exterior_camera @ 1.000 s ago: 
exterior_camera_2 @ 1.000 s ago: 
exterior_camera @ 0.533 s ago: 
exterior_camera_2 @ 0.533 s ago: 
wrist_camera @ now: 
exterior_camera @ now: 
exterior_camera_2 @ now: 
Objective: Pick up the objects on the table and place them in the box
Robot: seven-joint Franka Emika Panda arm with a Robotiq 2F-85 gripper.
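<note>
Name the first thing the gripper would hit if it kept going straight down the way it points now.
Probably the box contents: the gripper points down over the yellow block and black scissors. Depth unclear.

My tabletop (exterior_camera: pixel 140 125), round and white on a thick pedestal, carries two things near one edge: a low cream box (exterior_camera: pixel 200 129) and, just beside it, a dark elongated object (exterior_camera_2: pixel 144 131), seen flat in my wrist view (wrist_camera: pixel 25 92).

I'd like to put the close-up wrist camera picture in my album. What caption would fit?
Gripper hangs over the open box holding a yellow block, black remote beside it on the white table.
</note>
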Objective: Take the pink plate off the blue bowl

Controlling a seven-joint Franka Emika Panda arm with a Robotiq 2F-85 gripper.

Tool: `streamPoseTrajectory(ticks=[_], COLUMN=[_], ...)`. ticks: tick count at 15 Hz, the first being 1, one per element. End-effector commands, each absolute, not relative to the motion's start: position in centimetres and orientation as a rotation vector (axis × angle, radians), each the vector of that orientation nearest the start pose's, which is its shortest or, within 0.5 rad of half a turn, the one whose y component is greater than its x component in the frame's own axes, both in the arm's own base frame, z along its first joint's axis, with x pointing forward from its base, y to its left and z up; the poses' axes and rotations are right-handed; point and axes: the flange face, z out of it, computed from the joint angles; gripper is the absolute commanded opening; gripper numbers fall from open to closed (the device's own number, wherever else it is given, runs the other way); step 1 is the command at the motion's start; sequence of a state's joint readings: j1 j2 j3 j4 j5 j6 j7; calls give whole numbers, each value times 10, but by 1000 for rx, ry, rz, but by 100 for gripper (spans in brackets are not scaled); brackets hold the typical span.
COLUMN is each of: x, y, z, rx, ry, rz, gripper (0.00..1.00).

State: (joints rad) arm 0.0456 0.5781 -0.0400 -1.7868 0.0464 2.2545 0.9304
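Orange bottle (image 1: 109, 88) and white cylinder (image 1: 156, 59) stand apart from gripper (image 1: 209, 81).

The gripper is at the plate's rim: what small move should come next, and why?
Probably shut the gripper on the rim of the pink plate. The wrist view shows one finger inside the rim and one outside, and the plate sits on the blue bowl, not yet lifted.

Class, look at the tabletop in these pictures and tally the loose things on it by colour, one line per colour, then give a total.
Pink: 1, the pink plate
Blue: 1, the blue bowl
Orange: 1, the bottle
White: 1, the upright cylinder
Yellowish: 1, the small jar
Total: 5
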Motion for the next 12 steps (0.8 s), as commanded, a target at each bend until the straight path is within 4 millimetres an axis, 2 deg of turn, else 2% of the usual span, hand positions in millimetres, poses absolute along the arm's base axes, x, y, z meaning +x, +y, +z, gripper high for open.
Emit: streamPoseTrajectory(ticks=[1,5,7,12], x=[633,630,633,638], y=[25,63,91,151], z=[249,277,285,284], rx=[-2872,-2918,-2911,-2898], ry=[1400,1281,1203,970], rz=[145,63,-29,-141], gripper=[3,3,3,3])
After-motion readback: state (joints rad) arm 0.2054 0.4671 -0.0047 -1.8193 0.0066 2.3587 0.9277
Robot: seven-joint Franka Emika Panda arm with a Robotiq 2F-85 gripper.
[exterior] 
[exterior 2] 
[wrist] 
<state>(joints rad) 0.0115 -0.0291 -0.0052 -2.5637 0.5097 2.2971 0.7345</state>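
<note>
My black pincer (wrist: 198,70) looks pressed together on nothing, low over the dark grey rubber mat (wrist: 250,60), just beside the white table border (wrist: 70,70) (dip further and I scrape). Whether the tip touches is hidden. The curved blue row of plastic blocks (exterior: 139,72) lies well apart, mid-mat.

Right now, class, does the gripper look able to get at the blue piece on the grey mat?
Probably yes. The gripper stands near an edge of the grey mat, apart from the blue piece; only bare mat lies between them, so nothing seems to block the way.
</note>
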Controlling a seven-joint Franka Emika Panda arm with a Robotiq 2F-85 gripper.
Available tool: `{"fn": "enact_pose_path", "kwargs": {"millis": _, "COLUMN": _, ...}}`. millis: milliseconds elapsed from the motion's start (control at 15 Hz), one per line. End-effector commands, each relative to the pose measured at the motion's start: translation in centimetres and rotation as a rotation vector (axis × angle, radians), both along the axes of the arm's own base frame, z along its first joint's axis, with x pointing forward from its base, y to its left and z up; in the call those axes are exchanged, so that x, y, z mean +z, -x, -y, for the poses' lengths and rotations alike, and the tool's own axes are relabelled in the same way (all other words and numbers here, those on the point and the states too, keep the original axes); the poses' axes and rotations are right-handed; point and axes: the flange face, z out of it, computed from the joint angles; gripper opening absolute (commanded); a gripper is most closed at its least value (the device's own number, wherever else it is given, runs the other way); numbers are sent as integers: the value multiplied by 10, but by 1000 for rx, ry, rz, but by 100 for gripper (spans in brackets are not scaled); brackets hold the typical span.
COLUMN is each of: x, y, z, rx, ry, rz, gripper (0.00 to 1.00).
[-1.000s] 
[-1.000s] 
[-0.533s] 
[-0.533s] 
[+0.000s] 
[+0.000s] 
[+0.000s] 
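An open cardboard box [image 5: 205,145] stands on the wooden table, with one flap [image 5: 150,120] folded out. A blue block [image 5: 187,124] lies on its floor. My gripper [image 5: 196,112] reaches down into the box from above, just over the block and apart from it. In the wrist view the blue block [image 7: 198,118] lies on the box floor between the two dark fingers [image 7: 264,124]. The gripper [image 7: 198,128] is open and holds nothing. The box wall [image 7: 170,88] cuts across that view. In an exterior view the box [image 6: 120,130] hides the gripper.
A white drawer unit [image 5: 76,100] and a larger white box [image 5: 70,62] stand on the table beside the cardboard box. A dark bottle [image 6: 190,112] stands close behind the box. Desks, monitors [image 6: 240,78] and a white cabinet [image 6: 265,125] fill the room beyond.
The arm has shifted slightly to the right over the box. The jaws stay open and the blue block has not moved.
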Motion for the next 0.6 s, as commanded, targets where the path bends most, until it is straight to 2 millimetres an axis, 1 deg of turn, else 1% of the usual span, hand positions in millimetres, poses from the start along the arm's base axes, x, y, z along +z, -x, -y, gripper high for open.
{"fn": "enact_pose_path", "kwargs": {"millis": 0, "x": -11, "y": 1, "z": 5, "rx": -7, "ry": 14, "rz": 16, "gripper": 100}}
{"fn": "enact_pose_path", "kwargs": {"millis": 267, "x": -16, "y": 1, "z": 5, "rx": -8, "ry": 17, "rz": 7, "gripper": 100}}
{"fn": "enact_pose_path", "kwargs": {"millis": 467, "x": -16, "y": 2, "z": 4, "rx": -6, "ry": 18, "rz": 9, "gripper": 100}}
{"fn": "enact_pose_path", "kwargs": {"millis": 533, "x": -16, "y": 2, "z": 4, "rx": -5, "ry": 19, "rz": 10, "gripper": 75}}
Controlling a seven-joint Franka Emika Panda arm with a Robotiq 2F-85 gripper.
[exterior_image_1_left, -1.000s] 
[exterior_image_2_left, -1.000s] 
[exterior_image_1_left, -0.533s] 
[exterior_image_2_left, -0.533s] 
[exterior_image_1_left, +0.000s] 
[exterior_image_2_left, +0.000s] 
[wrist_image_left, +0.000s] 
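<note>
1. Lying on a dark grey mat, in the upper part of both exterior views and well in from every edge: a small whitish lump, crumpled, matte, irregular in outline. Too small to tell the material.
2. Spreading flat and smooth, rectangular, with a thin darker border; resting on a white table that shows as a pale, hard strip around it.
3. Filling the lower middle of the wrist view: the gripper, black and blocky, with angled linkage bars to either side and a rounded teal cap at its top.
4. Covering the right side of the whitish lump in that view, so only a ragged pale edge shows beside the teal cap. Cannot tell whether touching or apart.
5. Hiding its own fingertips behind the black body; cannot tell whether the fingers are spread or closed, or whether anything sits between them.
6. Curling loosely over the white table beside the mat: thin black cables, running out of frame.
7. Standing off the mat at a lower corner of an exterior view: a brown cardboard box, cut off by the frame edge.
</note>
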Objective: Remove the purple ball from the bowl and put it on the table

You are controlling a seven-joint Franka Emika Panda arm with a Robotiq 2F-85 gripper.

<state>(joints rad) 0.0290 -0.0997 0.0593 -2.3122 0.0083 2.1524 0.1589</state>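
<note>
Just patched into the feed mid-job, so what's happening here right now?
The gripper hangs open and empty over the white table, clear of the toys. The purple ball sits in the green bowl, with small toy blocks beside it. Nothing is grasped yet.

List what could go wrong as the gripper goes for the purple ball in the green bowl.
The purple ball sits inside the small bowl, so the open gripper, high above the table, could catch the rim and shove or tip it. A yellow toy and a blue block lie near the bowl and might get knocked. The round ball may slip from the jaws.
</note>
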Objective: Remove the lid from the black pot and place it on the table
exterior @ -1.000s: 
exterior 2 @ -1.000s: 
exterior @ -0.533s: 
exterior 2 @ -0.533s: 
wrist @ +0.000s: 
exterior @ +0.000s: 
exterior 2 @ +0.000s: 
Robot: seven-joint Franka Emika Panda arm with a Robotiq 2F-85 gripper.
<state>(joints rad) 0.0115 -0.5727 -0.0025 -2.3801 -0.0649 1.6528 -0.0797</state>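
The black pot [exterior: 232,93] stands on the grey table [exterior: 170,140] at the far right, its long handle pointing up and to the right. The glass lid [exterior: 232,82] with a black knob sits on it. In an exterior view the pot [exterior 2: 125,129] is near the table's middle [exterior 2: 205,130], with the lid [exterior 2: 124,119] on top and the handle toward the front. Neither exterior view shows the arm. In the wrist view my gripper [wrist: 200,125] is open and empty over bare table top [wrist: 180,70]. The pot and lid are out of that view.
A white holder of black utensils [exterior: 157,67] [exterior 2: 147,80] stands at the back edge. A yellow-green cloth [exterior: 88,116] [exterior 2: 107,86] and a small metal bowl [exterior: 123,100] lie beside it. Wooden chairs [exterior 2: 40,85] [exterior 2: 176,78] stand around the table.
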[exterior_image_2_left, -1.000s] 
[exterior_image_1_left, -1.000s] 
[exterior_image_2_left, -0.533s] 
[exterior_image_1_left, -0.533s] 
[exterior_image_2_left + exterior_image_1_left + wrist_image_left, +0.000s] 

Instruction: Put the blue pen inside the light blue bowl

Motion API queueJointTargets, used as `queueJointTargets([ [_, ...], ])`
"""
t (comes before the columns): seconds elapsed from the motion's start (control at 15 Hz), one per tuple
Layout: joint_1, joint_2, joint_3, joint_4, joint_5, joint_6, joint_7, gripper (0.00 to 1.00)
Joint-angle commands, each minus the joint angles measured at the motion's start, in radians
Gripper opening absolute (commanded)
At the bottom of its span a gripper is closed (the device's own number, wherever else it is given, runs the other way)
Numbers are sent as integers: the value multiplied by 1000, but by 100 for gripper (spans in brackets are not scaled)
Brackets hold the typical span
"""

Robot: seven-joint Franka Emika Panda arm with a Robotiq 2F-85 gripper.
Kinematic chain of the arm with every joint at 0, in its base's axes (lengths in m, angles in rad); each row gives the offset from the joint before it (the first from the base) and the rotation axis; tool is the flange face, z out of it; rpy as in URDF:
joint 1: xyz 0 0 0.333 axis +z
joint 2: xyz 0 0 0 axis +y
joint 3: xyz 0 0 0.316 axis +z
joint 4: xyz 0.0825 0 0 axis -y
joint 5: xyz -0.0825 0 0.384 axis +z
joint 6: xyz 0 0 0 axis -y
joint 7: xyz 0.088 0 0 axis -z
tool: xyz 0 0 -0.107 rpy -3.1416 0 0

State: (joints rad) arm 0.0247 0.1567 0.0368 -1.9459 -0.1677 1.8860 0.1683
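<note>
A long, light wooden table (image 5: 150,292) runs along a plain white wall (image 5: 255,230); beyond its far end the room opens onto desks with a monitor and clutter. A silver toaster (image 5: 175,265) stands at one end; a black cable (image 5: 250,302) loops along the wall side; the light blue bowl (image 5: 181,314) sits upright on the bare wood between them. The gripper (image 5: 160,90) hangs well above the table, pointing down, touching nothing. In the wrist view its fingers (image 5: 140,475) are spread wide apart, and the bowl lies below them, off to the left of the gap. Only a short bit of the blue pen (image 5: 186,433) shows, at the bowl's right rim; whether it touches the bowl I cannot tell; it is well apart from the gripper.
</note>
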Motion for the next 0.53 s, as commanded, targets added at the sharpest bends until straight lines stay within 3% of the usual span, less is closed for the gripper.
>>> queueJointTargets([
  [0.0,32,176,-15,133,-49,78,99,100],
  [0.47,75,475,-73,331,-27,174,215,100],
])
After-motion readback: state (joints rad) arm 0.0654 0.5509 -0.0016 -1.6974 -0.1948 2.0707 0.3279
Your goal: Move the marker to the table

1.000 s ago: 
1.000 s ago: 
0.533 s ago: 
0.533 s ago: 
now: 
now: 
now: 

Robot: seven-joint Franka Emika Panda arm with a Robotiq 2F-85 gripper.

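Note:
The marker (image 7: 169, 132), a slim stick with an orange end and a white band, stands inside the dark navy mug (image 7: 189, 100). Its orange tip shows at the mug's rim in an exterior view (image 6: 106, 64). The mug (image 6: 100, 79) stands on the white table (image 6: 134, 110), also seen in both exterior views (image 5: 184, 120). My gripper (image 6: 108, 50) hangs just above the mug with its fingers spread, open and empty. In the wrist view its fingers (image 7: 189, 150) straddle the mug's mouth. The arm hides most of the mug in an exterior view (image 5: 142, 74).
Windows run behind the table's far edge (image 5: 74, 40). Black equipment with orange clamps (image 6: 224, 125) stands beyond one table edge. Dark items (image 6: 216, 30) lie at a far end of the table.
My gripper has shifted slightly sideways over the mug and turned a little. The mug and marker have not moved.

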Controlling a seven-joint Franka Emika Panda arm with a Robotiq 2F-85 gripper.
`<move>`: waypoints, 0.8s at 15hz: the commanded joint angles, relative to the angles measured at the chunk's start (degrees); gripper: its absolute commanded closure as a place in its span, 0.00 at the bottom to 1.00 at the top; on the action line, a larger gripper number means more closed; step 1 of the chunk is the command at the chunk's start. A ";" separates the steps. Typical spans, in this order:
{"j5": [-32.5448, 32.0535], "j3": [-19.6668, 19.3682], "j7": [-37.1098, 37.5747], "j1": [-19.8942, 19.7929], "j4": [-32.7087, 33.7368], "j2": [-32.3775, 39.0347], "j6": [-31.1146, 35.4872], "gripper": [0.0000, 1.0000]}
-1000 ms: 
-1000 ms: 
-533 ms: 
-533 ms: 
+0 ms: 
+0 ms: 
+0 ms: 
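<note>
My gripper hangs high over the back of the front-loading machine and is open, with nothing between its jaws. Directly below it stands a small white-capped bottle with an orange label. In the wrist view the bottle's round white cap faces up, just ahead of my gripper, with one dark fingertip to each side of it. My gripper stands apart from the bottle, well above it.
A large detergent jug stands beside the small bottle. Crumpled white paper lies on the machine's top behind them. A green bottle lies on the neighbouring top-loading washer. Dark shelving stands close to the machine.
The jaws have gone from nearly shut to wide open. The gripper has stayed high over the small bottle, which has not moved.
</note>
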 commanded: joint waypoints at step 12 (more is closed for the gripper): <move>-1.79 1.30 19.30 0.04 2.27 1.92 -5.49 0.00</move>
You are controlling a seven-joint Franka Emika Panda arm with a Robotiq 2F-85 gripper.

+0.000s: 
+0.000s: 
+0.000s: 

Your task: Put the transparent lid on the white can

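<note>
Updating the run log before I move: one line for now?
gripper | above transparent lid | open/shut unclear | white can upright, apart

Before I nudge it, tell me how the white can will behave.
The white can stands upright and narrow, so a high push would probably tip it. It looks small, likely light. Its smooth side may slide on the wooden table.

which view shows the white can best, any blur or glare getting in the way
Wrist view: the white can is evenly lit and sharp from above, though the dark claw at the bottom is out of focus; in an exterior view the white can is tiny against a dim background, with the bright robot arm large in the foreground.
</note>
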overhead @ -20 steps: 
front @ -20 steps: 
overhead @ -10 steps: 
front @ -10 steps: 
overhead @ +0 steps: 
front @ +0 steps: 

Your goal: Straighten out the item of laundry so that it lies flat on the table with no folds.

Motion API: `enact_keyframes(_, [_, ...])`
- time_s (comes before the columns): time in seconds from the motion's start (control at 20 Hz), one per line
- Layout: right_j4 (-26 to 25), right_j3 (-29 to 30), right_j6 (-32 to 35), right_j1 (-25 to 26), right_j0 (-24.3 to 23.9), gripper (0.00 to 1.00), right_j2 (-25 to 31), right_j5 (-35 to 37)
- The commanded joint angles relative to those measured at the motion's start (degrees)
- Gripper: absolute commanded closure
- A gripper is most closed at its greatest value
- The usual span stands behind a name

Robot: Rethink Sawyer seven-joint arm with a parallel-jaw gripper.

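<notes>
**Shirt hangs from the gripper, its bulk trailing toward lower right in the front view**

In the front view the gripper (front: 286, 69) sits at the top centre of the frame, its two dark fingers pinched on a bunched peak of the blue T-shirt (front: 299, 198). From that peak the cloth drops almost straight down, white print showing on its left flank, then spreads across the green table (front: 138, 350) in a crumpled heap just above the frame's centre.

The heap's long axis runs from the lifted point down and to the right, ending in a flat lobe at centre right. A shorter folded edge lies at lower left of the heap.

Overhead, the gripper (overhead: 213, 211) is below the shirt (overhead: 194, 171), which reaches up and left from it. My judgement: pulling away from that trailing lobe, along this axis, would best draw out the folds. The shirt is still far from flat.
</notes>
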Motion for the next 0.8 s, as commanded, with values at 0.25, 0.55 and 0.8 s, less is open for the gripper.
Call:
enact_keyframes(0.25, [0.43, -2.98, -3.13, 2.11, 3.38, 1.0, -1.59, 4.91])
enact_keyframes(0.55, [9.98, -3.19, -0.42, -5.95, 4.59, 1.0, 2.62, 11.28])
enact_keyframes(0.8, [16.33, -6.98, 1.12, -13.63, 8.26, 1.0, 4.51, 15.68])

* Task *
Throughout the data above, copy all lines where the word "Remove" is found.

* Reply to the exercise *
Objective: Remove the purple ball from the bowl and put it on the table
Objective: Remove the lid from the black pot and place it on the table

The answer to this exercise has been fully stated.